By the time NPCs shipped, the codebase had three entity types, three tables, three routers, and one generation pipeline serving all of them. The pipeline didn't grow. The dialogs didn't grow. The trigger tasks didn't grow. The thing that grew was the surface area of what the product could generate, and that's the kind of growth I wanted.

Multi-format export

The other piece that landed in this stretch was multi-format export. GLB, OBJ, and STL, all hitting the same export path, all working for all three entity types.

This was the cleanest possible test of whether the pipeline really did compose. The export code didn't have a switch (entityType) anywhere: it took a generated 3D model and a target format, and produced a file. If a future entity type showed up (terrain, props, vehicles) it would land in the same export path with no changes.

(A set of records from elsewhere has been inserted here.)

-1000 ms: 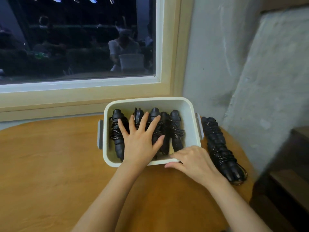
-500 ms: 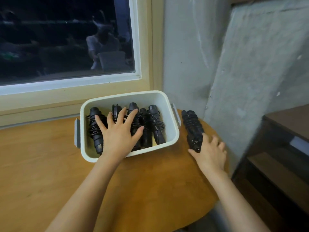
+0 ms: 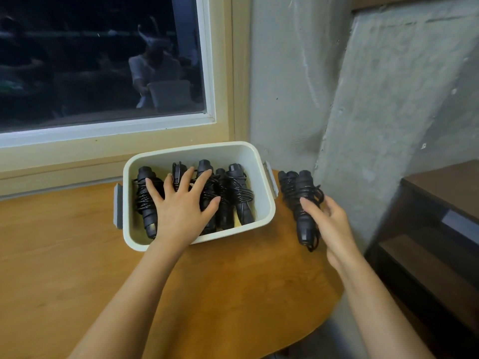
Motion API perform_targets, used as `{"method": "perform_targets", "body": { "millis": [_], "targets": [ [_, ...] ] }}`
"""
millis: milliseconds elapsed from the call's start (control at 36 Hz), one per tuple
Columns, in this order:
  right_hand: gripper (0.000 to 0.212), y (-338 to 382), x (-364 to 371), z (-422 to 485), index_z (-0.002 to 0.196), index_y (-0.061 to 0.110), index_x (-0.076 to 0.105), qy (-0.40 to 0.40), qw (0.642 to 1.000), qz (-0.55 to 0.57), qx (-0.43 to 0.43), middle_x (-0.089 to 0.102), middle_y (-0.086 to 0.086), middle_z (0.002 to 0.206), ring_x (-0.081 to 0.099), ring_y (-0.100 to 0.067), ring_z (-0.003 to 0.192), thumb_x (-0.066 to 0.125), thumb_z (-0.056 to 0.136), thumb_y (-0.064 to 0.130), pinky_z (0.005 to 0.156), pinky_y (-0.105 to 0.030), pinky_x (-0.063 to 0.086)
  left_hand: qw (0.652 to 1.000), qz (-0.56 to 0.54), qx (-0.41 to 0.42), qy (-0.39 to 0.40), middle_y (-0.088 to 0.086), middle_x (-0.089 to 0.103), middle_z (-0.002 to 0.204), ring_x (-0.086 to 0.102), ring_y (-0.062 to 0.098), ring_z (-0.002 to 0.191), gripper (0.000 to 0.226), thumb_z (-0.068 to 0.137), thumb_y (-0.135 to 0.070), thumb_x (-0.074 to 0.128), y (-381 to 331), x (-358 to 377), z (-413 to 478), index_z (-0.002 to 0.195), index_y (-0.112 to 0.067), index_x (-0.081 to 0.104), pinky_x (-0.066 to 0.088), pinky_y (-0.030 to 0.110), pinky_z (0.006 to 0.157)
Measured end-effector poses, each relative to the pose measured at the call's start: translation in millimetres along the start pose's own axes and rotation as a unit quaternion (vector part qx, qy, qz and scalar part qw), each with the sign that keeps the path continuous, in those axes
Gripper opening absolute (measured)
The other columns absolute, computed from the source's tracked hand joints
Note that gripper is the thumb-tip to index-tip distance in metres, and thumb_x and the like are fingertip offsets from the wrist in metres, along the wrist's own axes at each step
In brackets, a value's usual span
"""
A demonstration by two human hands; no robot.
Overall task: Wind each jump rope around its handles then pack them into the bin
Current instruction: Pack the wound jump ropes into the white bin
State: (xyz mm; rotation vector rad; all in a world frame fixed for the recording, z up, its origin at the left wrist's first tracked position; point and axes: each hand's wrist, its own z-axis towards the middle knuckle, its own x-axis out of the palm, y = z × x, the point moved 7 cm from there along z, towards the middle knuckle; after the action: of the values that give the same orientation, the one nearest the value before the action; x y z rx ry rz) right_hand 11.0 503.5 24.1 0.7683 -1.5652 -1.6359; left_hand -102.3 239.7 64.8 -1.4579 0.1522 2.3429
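Bench [image 3: 77,255], foreground. Right hand [image 3: 330,225]: thumb and fingers [image 3: 334,208] curled round the last wound rope [image 3: 298,193], which sits just right of the bin [image 3: 262,161], outside its wall. The grip is probably taken to lift it in. Left hand [image 3: 178,211]: fingers straight and spread, pressing flat on the packed ropes [image 3: 241,193] lying side by side in the bin, likely to keep them compact and leave room. Beyond are a window [image 3: 103,73] and a wall [image 3: 298,73].
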Motion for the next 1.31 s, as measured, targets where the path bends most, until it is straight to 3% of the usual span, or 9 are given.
{"method": "perform_targets", "body": {
  "millis": [167, 306, 417, 556, 750, 972, 1111, 1194, 1306],
  "targets": [
    [0.023, 34.4, 35.2, -7.7, 0.117, 0.029, 0.061, 0.052, 0.994, 0.083, -0.050, 0.074, 0.011, 0.099, 0.069, -0.003, 0.091, 0.063, 0.094, 0.023, 0.071, -0.017, 0.054, 1.000, -0.004, 0.002, 0.002, 0.000, 0.029, 0.160, 0.019, 0.044, 0.146, 0.060, 0.095, -0.066, 0.034, -1.0, 0.0, -1.1, 0.151, -0.043, 0.028, -0.011, 0.066, 0.112],
    [0.043, 48.0, 81.0, -6.2, 0.137, 0.020, 0.050, 0.106, 0.987, 0.099, -0.068, 0.069, 0.003, 0.118, 0.068, -0.007, 0.103, 0.061, 0.096, 0.020, 0.082, -0.023, 0.056, 1.000, 0.001, 0.004, 0.003, -0.001, 0.029, 0.160, 0.019, 0.043, 0.146, 0.066, 0.090, -0.070, 0.022, -1.9, -1.8, -2.9, 0.151, -0.045, 0.025, -0.012, 0.066, 0.112],
    [0.050, 45.6, 115.7, -2.5, 0.142, 0.019, 0.042, 0.119, 0.988, 0.026, -0.096, 0.060, 0.010, 0.120, 0.062, 0.009, 0.100, 0.062, 0.096, 0.020, 0.079, -0.012, 0.052, 1.000, 0.003, 0.001, -0.004, -0.003, 0.024, 0.162, 0.015, 0.042, 0.147, 0.062, 0.095, -0.067, 0.030, -1.4, -2.8, -3.7, 0.152, -0.045, 0.020, -0.012, 0.066, 0.113],
    [0.039, 39.8, 138.1, 8.1, 0.131, 0.026, 0.044, 0.098, 0.983, -0.073, -0.137, 0.056, 0.010, 0.120, 0.055, -0.008, 0.115, 0.062, 0.096, 0.026, 0.101, -0.037, 0.050, 1.000, 0.003, -0.008, 0.005, -0.002, 0.023, 0.162, 0.014, 0.042, 0.148, 0.063, 0.095, -0.066, 0.033, 1.6, -3.0, -1.3, 0.152, -0.045, 0.019, -0.012, 0.066, 0.113],
    [0.049, 27.6, 150.9, 10.9, 0.142, 0.028, 0.030, 0.115, 0.970, -0.158, -0.148, 0.052, 0.004, 0.134, 0.055, -0.017, 0.121, 0.055, 0.100, 0.024, 0.099, -0.045, 0.052, 1.000, 0.002, 0.003, 0.002, -0.003, 0.030, 0.160, 0.021, 0.041, 0.146, 0.073, 0.084, -0.072, 0.012, 9.4, -3.7, -2.3, 0.151, -0.045, 0.023, -0.009, 0.066, 0.114],
    [0.065, 33.3, 157.1, 3.3, 0.148, 0.017, 0.028, 0.075, 0.922, -0.308, -0.223, 0.047, -0.004, 0.141, 0.050, -0.020, 0.125, 0.062, 0.096, 0.034, 0.092, -0.027, 0.048, 1.000, -0.016, -0.002, -0.009, -0.004, 0.030, 0.160, 0.019, 0.039, 0.148, 0.064, 0.093, -0.065, 0.040, 10.1, -8.0, -4.1, 0.151, -0.043, 0.025, -0.012, 0.064, 0.114],
    [0.102, 31.9, 163.2, -2.4, 0.155, 0.032, -0.011, 0.024, 0.904, -0.344, -0.252, 0.028, -0.007, 0.158, 0.042, -0.027, 0.137, 0.066, 0.090, 0.044, 0.101, -0.043, 0.051, 0.999, -0.034, -0.012, -0.010, -0.003, 0.038, 0.156, 0.027, 0.042, 0.144, 0.065, 0.089, -0.066, 0.036, 10.7, -9.4, -6.3, 0.148, -0.040, 0.036, -0.007, 0.065, 0.115],
    [0.103, 35.9, 167.4, -3.1, 0.152, 0.043, -0.017, 0.019, 0.881, -0.385, -0.274, 0.031, -0.010, 0.153, 0.048, -0.027, 0.130, 0.066, 0.090, 0.046, 0.093, -0.039, 0.053, 0.999, -0.033, -0.003, -0.017, -0.004, 0.039, 0.156, 0.027, 0.042, 0.144, 0.064, 0.089, -0.066, 0.037, 11.8, -11.4, -7.9, 0.148, -0.039, 0.036, -0.006, 0.066, 0.116],
    [0.096, 34.2, 165.5, -3.6, 0.156, 0.036, -0.010, -0.015, 0.879, -0.394, -0.268, 0.043, -0.013, 0.138, 0.056, -0.025, 0.113, 0.063, 0.094, 0.041, 0.081, -0.032, 0.054, 0.999, -0.037, -0.019, -0.023, -0.004, 0.037, 0.157, 0.025, 0.042, 0.145, 0.064, 0.090, -0.063, 0.047, 12.6, -14.5, -10.7, 0.149, -0.038, 0.035, -0.005, 0.064, 0.117]
  ]
}}
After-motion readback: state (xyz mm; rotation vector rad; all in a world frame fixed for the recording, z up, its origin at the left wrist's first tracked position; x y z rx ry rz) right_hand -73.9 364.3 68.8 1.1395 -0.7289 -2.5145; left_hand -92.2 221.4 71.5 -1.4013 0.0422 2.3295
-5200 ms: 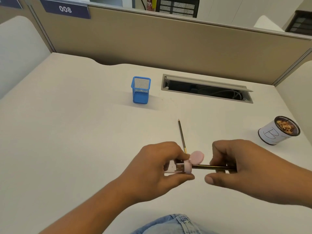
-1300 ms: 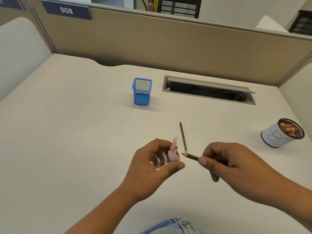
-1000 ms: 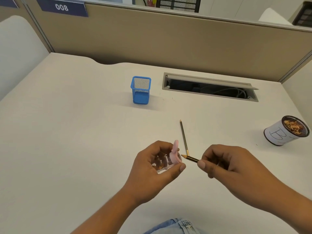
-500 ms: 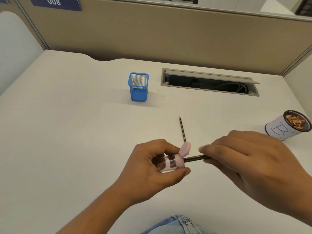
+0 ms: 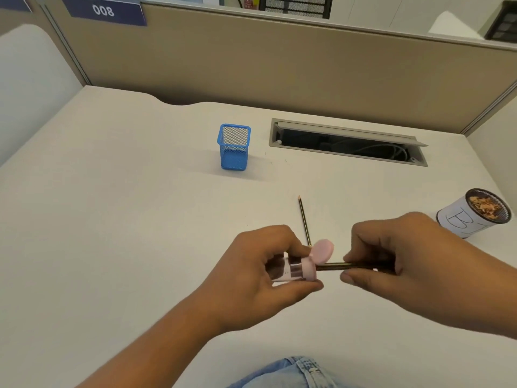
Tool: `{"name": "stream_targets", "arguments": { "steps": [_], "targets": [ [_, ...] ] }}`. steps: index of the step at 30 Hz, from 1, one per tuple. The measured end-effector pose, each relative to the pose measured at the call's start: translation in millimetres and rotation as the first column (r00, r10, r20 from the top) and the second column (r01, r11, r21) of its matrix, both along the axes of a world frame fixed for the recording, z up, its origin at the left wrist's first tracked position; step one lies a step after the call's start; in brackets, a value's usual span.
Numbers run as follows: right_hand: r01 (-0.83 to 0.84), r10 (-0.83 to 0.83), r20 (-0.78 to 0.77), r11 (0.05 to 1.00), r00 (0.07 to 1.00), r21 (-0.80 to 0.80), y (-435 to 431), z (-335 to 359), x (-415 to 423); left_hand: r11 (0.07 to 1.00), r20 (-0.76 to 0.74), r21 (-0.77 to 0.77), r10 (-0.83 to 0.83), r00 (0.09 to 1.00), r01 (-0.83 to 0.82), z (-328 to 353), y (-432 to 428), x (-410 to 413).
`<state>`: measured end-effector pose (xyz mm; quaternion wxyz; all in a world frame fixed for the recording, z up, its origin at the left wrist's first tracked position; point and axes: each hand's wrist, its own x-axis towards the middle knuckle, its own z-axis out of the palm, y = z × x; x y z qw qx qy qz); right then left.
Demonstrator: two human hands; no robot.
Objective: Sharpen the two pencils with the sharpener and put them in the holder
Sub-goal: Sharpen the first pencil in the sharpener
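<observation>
Head view: left hand (image 5: 260, 275) wraps the clear sharpener (image 5: 291, 271) with its pink lid (image 5: 323, 251) flipped open, steadying it so the right hand (image 5: 397, 264) can pinch the dark pencil (image 5: 334, 266) and push it in from 3 o'clock. Tip hidden inside. Two pencils total: one held, second pencil (image 5: 304, 219) lying on the tabletop (image 5: 112, 219) just beyond the hands at 12 o'clock. One blue mesh holder (image 5: 234, 148) farther at 11 o'clock, apparently empty. One shavings cup (image 5: 475, 212) at 2 o'clock.

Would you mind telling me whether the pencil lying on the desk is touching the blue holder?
Apart. The head view shows bare desk between the lying pencil and the blue holder.
</observation>
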<state>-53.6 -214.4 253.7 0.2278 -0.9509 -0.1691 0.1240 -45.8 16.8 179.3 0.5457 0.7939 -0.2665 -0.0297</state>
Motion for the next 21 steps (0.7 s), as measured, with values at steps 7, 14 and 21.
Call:
{"name": "stream_targets", "arguments": {
  "steps": [7,14,21],
  "targets": [
    [-0.255,0.47,0.645,0.879,0.603,-0.402,-2,-2,-8,0.974,-0.41,-0.225,-0.092,0.907,-0.003,7,-3,-7],
    [-0.023,0.023,-0.009,0.997,1.0,-0.07,11,-4,-6,0.998,0.155,0.05,-0.052,0.987,0.045,-4,-1,-9],
    [0.048,-0.066,-0.429,0.997,0.901,-0.053,11,-12,1,0.993,0.232,0.091,-0.092,0.968,0.073,-26,-2,-9]
  ]
}}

That's the actual win of getting the architecture right the first time. Not "I wrote less code," but "the next thing I add doesn't make the existing thing more complicated."

What the stretch shipped

A character generator. A monster generator. An NPC generator. One generation pipeline serving all three. Multi-format export across the board. Three sheet UIs that looked like they belonged to the same product without pretending to be the same component.

The product was getting closer to something I could describe in a sentence. Not there yet. But every entity type that landed made the next one easier, and that's the part of building a platform that compounds.